__How to complete this task__.
The whole listing should be given back without any alteration.

_____

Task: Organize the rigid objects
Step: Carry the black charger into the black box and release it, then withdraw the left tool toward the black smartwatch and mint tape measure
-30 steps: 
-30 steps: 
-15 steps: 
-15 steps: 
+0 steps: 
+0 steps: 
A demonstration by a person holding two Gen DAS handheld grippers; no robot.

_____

__Answer to the exercise__.
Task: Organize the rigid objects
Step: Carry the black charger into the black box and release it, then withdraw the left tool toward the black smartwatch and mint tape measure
-30 steps: 
-30 steps: 
-15 steps: 
-15 steps: 
+0 steps: 
+0 steps: 
A demonstration by a person holding two Gen DAS handheld grippers; no robot.

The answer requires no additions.